An old friend of mine for­warded my last post to a friend of his in dis­tri­b­u­tion. That friend very kindly allowed me to post her thoughts on the dilem­mas of dis­tri­b­u­tion and rights, from a documentary/educational perspective:

 [T]his whole dis­cus­sion has been quite an alba­tross for a long time, mostly because the nature of dis­tri­b­u­tion is con­stantly chang­ing (I’m famil­iar with that Peter Brod­er­ick arti­cle). We are (pri­mar­ily) an edu­ca­tional dis­trib­u­tor and we have a cer­tain niche so there­fore we only acquire cer­tain types of films. And each film has dif­fer­ent rights asso­ci­ated with it. Some of our films we don’t have home video rights for (and get shit from cus­tomers who think we’re try­ing to “keep valu­able info from the pub­lic” — I have to respond to those nasty e-mails quite a bit), some we don’t have dig­i­tal rights for, many only carry US/Canadian rights, etc. etc., and part of the rea­son why I’m being laid off soon is because our DVD sales have gone down con­sid­er­ably since 1.) we haven’t really been acquir­ing any new films of note, and 2.) many of our cus­tomers are now mov­ing over to digital/streaming, espe­cially in the col­lege mar­ket where more and more stu­dents are tak­ing distance/online courses and aren’t phys­i­cally in a classroom.

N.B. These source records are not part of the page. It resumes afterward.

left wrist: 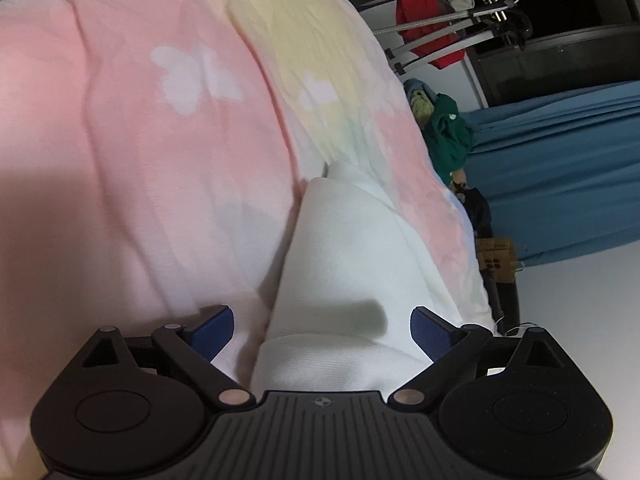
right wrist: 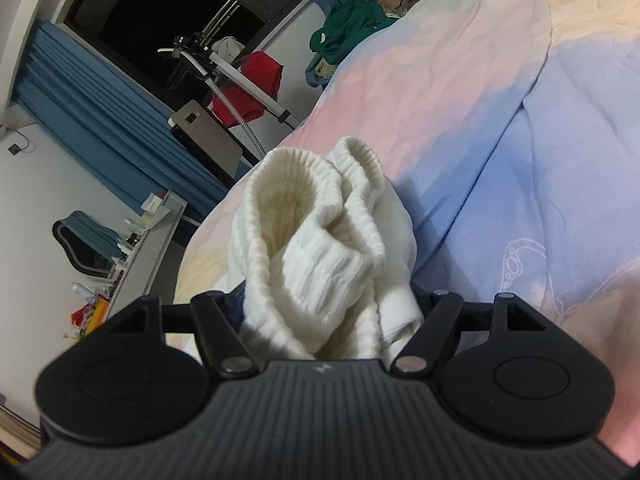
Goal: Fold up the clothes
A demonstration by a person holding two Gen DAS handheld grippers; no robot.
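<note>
Two grippers on the white sweater [right wrist: 320, 248]: right gripper [right wrist: 328, 312] jaws pinching bunched knit, left gripper [left wrist: 322, 320] jaws spread; I'd close left before spreading it flat on the bed [left wrist: 140, 140].

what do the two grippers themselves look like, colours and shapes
Both the left gripper and the right gripper are matte black plastic: a ribbed centre plate with a small round emblem, round lobes on either side, hinged link arms with silver pins. Blue pads line the fingers.
</note>
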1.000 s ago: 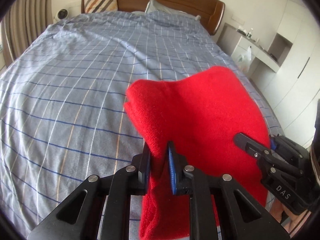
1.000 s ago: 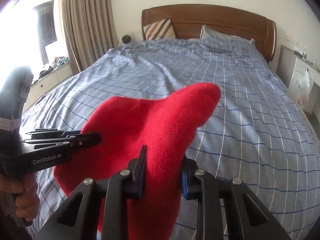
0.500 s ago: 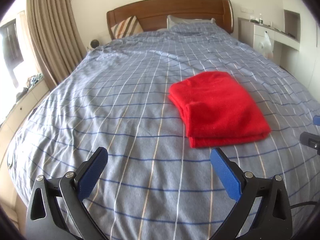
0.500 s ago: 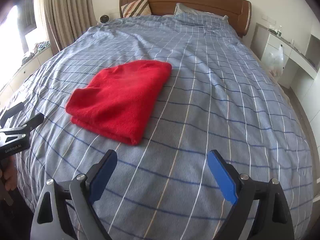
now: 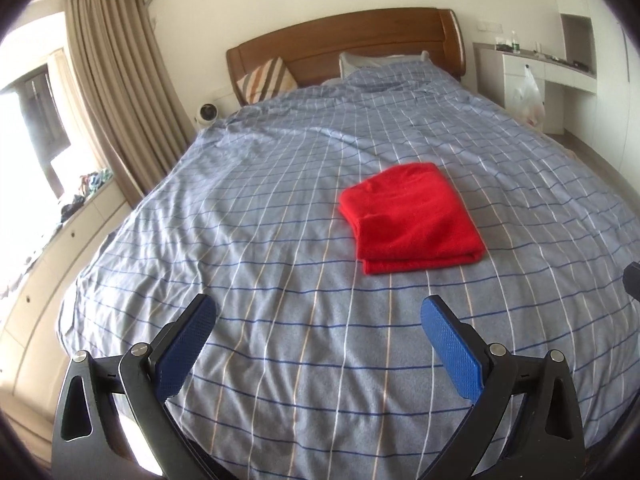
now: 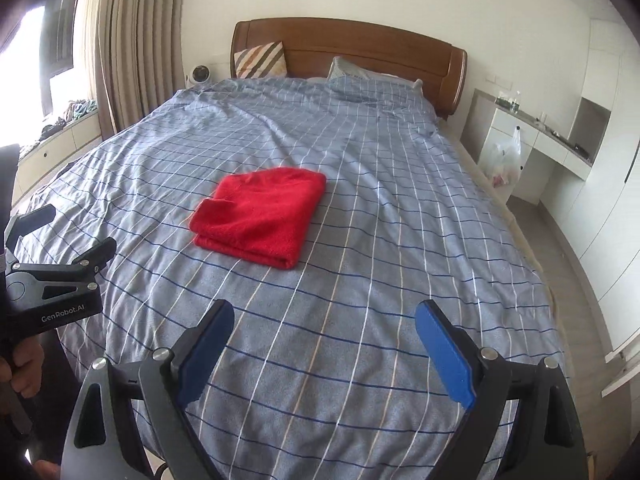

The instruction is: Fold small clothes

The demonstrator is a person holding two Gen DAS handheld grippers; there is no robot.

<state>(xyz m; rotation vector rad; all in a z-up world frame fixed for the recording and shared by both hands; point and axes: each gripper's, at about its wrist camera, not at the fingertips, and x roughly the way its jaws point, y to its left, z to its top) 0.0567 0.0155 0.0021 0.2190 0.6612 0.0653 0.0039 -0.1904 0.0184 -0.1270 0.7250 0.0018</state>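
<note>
While both tools hang back at foot of bed [image 5: 280, 208], nothing gripped. Red folded garment [image 5: 412, 220] flat mid-bed, long axis toward headboard [image 5: 360, 48]. From left gripper [image 5: 316, 344]: one o'clock, well apart; jaws spread. From right gripper [image 6: 324, 344]: eleven o'clock, well apart; jaws spread. Neither clearly nearer. Fold looks finished.

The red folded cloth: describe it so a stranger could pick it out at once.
Start at the big bed with the wooden headboard and blue checked cover. Near the middle of that cover lies the red folded cloth, a flat, layered rectangle. It is the only red thing on the bed, apart from both open grippers.
</note>
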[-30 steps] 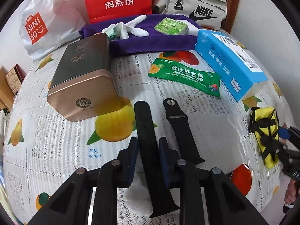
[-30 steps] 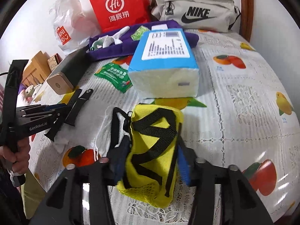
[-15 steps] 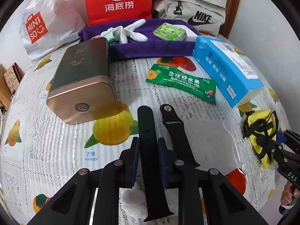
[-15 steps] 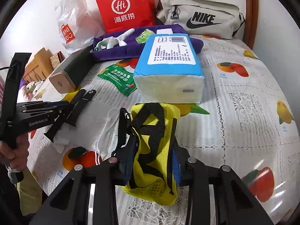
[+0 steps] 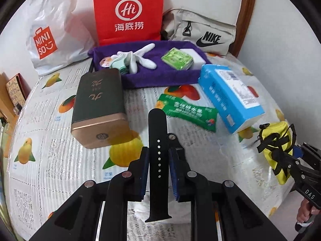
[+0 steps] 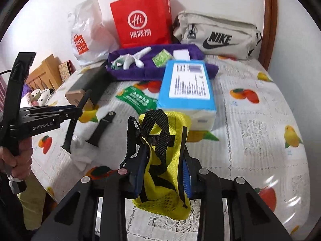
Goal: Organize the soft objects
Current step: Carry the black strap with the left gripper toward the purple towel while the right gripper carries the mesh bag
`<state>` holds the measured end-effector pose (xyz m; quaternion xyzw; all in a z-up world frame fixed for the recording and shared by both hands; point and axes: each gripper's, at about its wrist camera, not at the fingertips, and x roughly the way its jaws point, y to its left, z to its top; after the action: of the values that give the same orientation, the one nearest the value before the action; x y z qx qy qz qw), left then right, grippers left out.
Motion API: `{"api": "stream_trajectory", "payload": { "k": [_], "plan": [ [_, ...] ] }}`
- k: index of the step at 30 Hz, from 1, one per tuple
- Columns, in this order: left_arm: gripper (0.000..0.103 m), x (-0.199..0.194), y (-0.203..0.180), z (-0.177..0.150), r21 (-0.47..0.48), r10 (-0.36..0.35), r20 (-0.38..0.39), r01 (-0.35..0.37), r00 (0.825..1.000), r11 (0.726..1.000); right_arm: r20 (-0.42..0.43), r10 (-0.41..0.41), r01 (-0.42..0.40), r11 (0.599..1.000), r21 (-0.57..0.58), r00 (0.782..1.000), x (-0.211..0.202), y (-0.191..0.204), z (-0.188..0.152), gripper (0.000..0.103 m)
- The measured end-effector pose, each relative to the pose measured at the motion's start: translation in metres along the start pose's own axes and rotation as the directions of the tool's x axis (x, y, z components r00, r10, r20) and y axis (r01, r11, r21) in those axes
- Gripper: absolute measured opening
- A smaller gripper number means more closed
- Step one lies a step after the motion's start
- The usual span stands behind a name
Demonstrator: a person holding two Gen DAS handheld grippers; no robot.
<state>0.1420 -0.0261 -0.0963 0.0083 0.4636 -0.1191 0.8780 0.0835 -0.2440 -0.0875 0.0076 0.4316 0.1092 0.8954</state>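
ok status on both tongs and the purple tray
Left tongs shut on black strap. Right tongs shut on yellow mesh pouch. Purple tray ahead, blue tissue pack partly in the way.

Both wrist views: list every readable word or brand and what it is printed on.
"Hi" and "海底捞": red paper bag
"MINISO": white plastic bag
"NIKE": beige pouch
"GenRobot.AI": left hand-held gripper
"DAS": right hand-held gripper
"芒果": tablecloth
Blue pack's label, green sachet, dark tin: unreadable.
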Motion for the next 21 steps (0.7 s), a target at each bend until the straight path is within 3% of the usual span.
{"api": "stream_trajectory", "payload": {
  "k": [10, 21],
  "plan": [
    [0.019, -0.026, -0.008, 0.028, 0.004, -0.009, 0.05, 0.009, 0.999, 1.0, 0.054, 0.014, -0.013, 1.0, -0.025, 0.998, -0.019, 0.006, 0.029, 0.032],
    [0.019, -0.03, -0.001, 0.066, -0.015, 0.005, 0.076, -0.004, 0.997, 1.0, 0.09, 0.073, -0.071, 0.997, -0.031, 0.993, -0.007, 0.002, 0.078, 0.032]
  ]
}}
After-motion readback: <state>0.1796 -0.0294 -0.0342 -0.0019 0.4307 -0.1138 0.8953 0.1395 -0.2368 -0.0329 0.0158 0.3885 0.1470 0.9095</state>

This has been a huge dis­cus­sion among us and all sim­i­lar indie doc­u­men­tary film dis­trib­u­tors. Hav­ing all our con­tent online will be a HUGE under­tak­ing and we have to square away the rights to each and every film, and then fig­ure out where and how to host it, etc. etc. We’ve exper­i­mented with Net­flix (2 of our films are there now — DVD not stream­ing), Ama­zon, Fora TV, iTunes (not suc­cess­ful there — HUGE Pain in the ASS), Vudu, IndiePix, and other short lived ser­vices that sounded like the next big thing but failed mis­er­ably. It’s SO hard to keep up with all the lat­est technology.…for now I just got my reg­u­lar ol TV and Satel­lite Dish and DVR and that suits me just fine. ugh!!!

While these are very dis­tinct prob­lems for extant prod­uct, they are also valid points to remem­ber for pro­duc­ers when they are sign­ing away rights for dis­tri­b­u­tion. What rights are you sign­ing over to whom? How long is the term? In the dig­i­tal age, a week is like an eternity–are you sure you want to let some­one else have your con­tent for years?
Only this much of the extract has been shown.